🤖 AI Summary
This work addresses the challenge of applying traditional Retrieval-Augmented Generation (RAG) in scenarios where relevant knowledge is fragmented across multiple private data silos. We propose the first RAG system that integrates confidential computing with federated retrieval: each participant performs local retrieval, while a central server—operating within a remotely attested Trusted Execution Environment (TEE)—securely aggregates the results and generates the final response.
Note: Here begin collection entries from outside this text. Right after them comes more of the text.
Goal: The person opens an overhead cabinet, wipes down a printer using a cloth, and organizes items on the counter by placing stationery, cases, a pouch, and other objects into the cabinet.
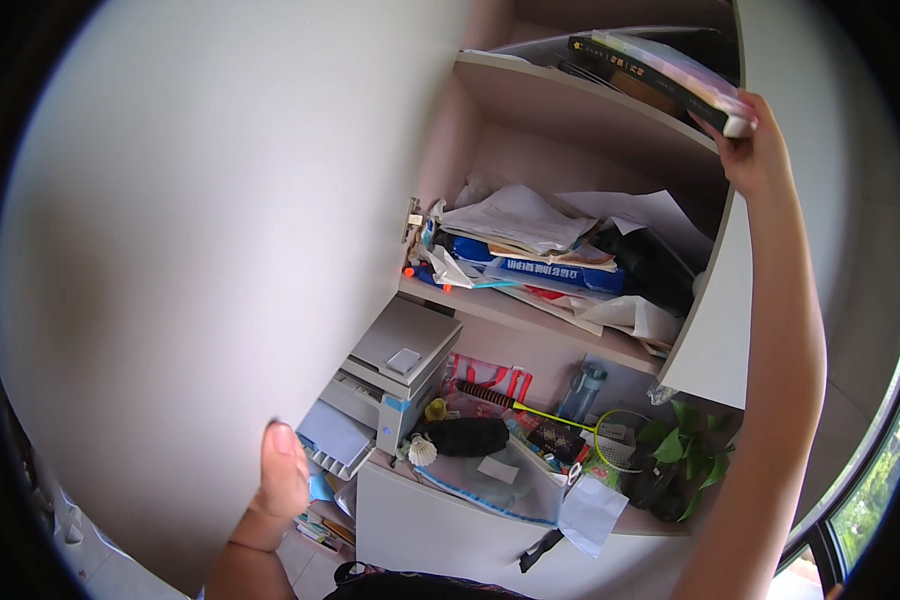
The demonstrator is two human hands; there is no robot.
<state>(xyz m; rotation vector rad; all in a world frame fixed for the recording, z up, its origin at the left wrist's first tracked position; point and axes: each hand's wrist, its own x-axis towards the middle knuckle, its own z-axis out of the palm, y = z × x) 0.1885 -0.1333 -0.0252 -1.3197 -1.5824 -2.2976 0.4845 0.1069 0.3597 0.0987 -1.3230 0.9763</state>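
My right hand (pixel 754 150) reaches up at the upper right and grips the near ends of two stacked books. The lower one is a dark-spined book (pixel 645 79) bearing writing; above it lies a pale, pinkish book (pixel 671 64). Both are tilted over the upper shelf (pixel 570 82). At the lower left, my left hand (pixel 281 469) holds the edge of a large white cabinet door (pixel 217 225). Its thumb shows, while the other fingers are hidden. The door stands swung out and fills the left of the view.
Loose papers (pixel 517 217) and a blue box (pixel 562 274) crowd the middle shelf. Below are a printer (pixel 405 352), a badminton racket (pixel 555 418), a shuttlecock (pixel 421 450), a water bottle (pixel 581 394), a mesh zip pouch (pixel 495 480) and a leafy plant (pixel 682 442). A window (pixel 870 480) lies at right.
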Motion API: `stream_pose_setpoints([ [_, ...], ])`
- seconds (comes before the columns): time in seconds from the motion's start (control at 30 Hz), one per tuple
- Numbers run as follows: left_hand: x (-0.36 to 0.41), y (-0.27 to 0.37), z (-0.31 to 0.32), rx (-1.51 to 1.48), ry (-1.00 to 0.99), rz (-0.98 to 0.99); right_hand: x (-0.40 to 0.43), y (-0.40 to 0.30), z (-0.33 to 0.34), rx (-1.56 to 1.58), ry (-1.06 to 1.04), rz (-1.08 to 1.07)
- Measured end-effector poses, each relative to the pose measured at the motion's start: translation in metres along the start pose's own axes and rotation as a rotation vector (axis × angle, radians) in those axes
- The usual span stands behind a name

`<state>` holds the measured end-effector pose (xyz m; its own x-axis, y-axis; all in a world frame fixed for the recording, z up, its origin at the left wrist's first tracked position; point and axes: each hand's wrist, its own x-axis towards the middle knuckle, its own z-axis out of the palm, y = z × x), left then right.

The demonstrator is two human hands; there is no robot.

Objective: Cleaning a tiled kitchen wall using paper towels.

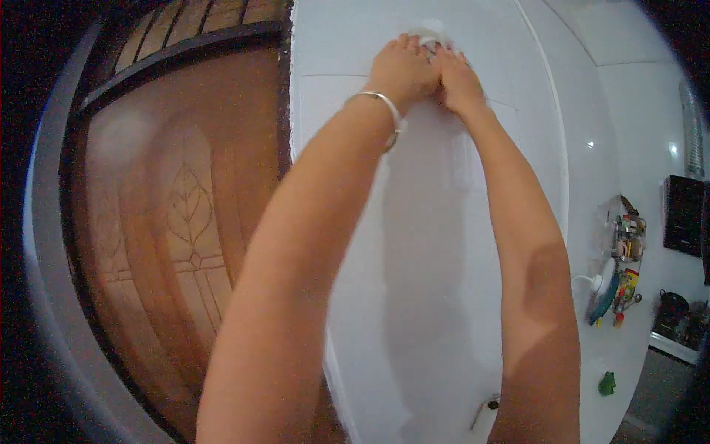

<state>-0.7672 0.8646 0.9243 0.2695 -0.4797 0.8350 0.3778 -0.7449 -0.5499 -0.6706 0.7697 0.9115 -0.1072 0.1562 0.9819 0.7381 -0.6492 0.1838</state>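
Both arms are stretched out to a white wall [421,233]. My left hand [402,69], with a silver-coloured bangle [383,100] at the wrist, presses a crumpled white cloth or tissue [431,34] on the upper part of the wall. Right beside it, my right hand [460,77] bears on the same white piece, the two hands touching near the thumbs. The fingers partly cover the cloth, and its exact shape is blurred. A shadow of the arms falls down the wall below the hands.
A brown wooden door [188,211] with carved leaf patterns and a dark frame stands at left. To the right are a wall rack [629,241] with small bottles and packets, a green object [607,383] on the wall, and a black panel [683,215].
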Motion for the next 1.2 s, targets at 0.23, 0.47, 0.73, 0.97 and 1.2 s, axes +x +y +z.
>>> stream_pose_setpoints([
  [0.23, 0.012, 0.081, 0.032, -0.44, -0.089, -0.185, -0.043, 0.093, 0.044, -0.165, 0.197, 0.033],
  [0.47, 0.014, 0.01, 0.021, -0.22, -0.014, -0.108, 0.002, 0.019, 0.02, -0.229, 0.046, 0.086],
  [0.73, -0.005, -0.205, -0.039, 0.464, 0.113, 0.215, 0.119, -0.12, 0.037, 0.049, 0.393, -0.226],
  [0.97, 0.02, -0.15, -0.012, 0.462, 0.3, 0.168, 0.1, -0.07, 0.015, 0.145, 0.281, -0.004],
  [1.2, 0.04, -0.004, 0.008, -0.1, 0.019, -0.075, 0.061, 0.023, 0.0, -0.026, -0.02, 0.198],
])
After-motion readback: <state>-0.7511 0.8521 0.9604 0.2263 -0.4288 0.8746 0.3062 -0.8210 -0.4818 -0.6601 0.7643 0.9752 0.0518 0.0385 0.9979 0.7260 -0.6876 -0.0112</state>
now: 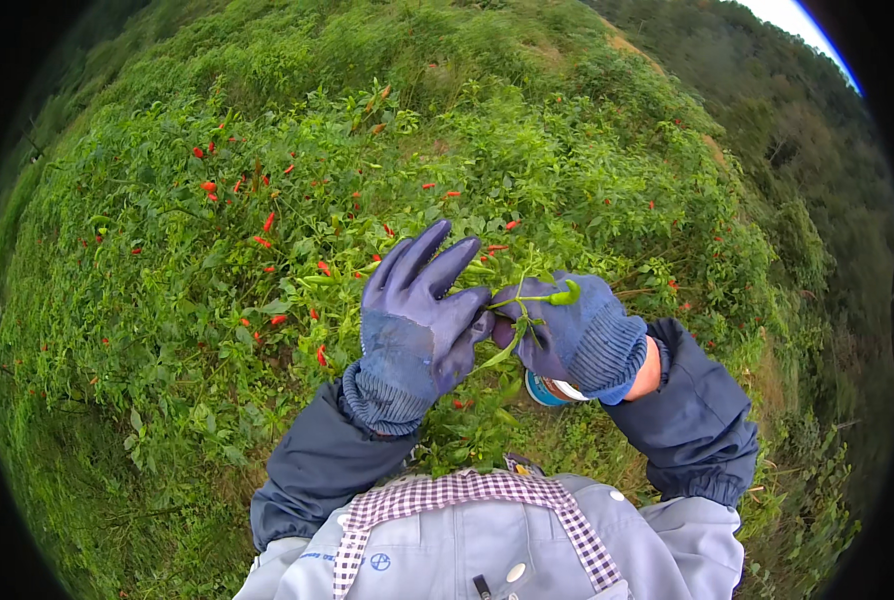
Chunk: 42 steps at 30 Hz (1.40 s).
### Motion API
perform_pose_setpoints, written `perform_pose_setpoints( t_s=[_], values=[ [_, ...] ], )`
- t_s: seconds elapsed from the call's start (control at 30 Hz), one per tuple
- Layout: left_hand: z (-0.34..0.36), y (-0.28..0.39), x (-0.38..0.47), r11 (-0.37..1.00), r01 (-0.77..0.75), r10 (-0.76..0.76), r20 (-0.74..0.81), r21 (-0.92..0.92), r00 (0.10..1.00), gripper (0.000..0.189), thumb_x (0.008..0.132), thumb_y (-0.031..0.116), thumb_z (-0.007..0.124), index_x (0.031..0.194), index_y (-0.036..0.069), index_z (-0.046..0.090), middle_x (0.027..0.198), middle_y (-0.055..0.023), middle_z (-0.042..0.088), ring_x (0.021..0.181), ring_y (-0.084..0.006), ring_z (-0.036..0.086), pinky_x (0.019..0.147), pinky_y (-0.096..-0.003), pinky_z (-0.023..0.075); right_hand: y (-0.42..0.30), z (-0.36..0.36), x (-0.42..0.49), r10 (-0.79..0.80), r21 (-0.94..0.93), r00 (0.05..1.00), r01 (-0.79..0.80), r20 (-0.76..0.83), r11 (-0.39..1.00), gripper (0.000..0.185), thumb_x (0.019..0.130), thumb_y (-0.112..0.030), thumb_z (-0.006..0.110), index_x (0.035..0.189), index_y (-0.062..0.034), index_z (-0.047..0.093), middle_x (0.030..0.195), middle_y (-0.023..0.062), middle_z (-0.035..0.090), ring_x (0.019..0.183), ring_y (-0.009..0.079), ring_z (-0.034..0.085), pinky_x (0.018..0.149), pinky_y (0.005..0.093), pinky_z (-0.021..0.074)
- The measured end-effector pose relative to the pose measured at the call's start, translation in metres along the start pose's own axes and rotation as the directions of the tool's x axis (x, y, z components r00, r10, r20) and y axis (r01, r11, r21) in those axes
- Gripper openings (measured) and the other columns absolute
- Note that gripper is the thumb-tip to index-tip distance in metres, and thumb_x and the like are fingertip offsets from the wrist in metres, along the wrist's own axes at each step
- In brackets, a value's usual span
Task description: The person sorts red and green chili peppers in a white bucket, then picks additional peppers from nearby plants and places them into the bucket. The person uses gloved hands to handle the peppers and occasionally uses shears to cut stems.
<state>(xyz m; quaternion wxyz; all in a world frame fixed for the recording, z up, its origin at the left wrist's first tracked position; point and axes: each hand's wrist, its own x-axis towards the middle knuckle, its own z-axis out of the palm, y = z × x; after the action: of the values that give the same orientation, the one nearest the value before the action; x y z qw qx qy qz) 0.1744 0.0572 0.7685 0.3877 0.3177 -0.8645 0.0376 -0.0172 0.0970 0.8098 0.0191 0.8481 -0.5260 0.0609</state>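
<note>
Both my hands wear dark purple-coated work gloves and meet in front of my chest. My left hand (424, 322) pinches the stem of a green chili sprig (522, 301) between thumb and index finger; its other fingers are spread. The sprig, with a green chili pepper (565, 293) and narrow leaves, lies across the near side of my right hand (567, 330). That hand is curled, with its fingertips against the left hand's pinch; whether they grip the stem is hidden. Below the right wrist, part of a blue and white container (554, 390) shows, mostly covered by the glove.
Dense chili plants (214, 300) spread ahead and to both sides, dotted with red chili peppers (269, 222). Some foliage (469, 435) reaches close to my waist. A checked apron strap (454, 491) crosses my grey clothing. A dark wooded slope (792, 135) stands at the right.
</note>
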Motion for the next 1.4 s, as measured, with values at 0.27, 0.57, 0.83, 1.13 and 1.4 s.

To enhance generation quality without compromising privacy, we introduce a novel cascaded inference mechanism that safely incorporates non-confidential third-party large language models. Implemented on the Flower framework, our system ensures end-to-end confidentiality against honest-but-curious or compromised servers while significantly improving the accuracy and practical utility of generated answers.
📝 Abstract
RAG typically assumes centralized access to documents, which breaks down when knowledge is distributed across private data silos. We propose a secure Federated RAG system built using Flower that performs local silo retrieval, while server-side aggregation and text generation run inside an attested, confidential compute environment, enabling confidential remote LLM inference even in the presence of honest-but-curious or compromised servers. We also propose a cascading inference approach that incorporates a non-confidential third-party model (e.g., Amazon Nova) as auxiliary context without weakening confidentiality.